(Data extract)
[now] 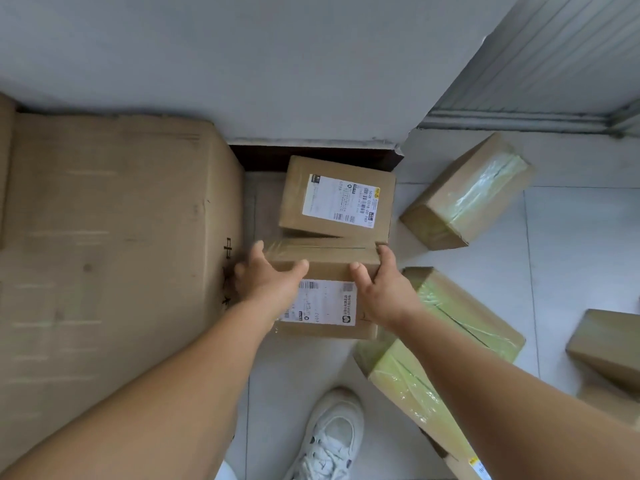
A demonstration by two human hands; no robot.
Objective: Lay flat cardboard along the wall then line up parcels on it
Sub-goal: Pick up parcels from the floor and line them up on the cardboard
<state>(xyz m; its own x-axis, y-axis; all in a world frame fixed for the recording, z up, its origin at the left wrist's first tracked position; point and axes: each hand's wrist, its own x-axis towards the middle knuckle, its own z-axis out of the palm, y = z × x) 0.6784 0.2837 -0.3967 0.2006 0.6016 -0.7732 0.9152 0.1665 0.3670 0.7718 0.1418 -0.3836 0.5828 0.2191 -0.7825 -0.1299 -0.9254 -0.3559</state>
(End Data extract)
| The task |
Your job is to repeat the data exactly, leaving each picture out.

| Answer for the task |
[now] 
A demonstration by two human hands; no robot.
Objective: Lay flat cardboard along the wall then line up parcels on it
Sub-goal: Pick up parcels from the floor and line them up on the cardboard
<state>(xyz m; its own x-axis, y-axis; all in a world frame fixed for the recording, z up, its origin at the left wrist's first tracked position; point and axes: each hand's wrist, its own x-axis towards the middle knuckle, its own z-axis out of the palm, y = z × x) 0.6784 0.2837 -0.3967 0.2006 0.6016 -0.7732 0.9152 0.1665 0.3670 0.7718 0.1418 -0.3836 0.5828 0.2191 -0.7825 -0.1299 -0.9254 -0.3559</state>

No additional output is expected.